*Try it*
Go through the data below and transcribe it exactly. Omit the images.

*Given data*
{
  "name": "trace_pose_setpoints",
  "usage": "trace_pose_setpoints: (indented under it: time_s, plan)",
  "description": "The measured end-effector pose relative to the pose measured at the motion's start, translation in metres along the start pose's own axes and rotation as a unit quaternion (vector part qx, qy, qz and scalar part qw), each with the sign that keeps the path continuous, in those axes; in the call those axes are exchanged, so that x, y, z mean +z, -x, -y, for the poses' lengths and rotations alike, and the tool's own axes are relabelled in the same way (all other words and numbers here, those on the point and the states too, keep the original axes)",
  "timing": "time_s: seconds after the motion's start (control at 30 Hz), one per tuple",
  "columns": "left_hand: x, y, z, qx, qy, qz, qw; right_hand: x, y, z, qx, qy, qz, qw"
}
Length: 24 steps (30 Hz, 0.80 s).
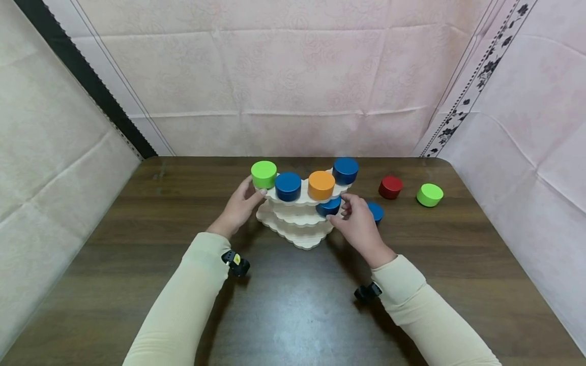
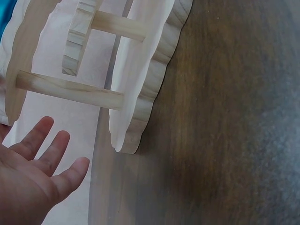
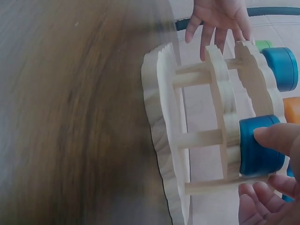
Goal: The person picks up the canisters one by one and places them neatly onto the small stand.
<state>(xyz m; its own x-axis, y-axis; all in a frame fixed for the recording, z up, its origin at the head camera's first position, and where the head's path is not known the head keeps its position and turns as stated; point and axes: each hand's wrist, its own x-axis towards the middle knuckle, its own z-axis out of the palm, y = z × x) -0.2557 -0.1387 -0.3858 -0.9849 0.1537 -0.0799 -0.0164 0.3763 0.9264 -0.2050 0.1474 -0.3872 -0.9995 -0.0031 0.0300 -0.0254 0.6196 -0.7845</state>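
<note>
A three-tier pale wooden stand (image 1: 297, 216) with scalloped edges is on the table. On its top tier are a green round block (image 1: 264, 175), a blue block (image 1: 288, 187), an orange block (image 1: 321, 185) and another blue block (image 1: 345, 171). My left hand (image 1: 238, 206) pinches the top tier's left corner between thumb and index finger; its other fingers (image 2: 61, 145) are loosely spread. With thumb and curled fingers, my right hand (image 1: 359, 226) grips a blue round block (image 3: 260, 145) at the right of the middle tier. The fingertips behind that block are partly hidden.
Right of the stand, a red round block (image 1: 390, 187) and a green one (image 1: 429, 194) lie on the brown wooden table (image 1: 293, 305). A blue block (image 1: 376, 211) is partly hidden behind my right hand. Pale cloth walls (image 1: 293, 76) stand behind and at both sides.
</note>
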Motion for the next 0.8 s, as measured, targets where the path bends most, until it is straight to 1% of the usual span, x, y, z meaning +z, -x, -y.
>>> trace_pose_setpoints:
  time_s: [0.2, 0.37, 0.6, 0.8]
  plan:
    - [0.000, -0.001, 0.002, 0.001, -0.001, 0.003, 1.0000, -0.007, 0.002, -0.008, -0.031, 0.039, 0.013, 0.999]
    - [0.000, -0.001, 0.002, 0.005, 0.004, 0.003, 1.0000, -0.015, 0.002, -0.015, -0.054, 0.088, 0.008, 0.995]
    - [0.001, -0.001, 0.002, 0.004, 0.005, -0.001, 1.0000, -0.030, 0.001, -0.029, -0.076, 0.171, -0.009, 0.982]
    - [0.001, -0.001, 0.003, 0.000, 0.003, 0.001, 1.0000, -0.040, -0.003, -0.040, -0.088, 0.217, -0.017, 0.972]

*Response*
{
  "name": "trace_pose_setpoints",
  "usage": "trace_pose_setpoints: (indented under it: time_s, plan)",
  "description": "The measured end-effector pose relative to the pose measured at the motion's start, translation in metres along the start pose's own axes and rotation as a unit quaternion (vector part qx, qy, qz and scalar part qw), each with the sign that keeps the path continuous, in those axes; in the call those axes are exchanged, so that x, y, z mean +z, -x, -y, for the poses' lengths and rotations alike, and the tool's own axes are relabelled in the same way (all other words and numbers here, those on the point and the states too, keep the original axes)",
  "timing": "time_s: seconds after the motion's start (control at 30 Hz), one per tuple",
  "columns": "left_hand: x, y, z, qx, qy, qz, qw; right_hand: x, y, z, qx, qy, qz, qw"
}
Length: 24 steps (30 Hz, 0.80 s).
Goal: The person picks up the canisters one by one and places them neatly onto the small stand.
<state>(xyz m; its own x-axis, y-axis; all in a frame fixed for the recording, z up, its origin at the head camera's first position, and where the head's path is not known the head keeps its position and turns as stated; point and axes: each hand's wrist, its own x-axis towards the middle knuckle, its own z-axis out of the palm, y = z × x) -0.2557 -0.1387 -0.3858 -0.9849 0.1537 -0.0799 -0.0164 0.3763 0.9264 -0.2050 0.1474 -0.3872 -0.9995 -0.0031 0.0300 -0.0254 0.6196 -0.7845</state>
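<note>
A three-tier pale wooden stand (image 1: 297, 216) with scalloped edges is on the table. On its top tier are a green round block (image 1: 264, 175), a blue block (image 1: 288, 187), an orange block (image 1: 321, 185) and another blue block (image 1: 345, 171). My left hand (image 1: 238, 206) pinches the top tier's left corner between thumb and index finger; its other fingers (image 2: 61, 145) are loosely spread. With thumb and curled fingers, my right hand (image 1: 359, 226) grips a blue round block (image 3: 260, 145) at the right of the middle tier. The fingertips behind that block are partly hidden.
Right of the stand, a red round block (image 1: 390, 187) and a green one (image 1: 429, 194) lie on the brown wooden table (image 1: 293, 305). A blue block (image 1: 376, 211) is partly hidden behind my right hand. Pale cloth walls (image 1: 293, 76) stand behind and at both sides.
</note>
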Motion for the next 0.8 s, as measured, targets where the path bends most, until it is straight to 1% of the usual span, x, y, z meaning +z, -x, -y.
>>> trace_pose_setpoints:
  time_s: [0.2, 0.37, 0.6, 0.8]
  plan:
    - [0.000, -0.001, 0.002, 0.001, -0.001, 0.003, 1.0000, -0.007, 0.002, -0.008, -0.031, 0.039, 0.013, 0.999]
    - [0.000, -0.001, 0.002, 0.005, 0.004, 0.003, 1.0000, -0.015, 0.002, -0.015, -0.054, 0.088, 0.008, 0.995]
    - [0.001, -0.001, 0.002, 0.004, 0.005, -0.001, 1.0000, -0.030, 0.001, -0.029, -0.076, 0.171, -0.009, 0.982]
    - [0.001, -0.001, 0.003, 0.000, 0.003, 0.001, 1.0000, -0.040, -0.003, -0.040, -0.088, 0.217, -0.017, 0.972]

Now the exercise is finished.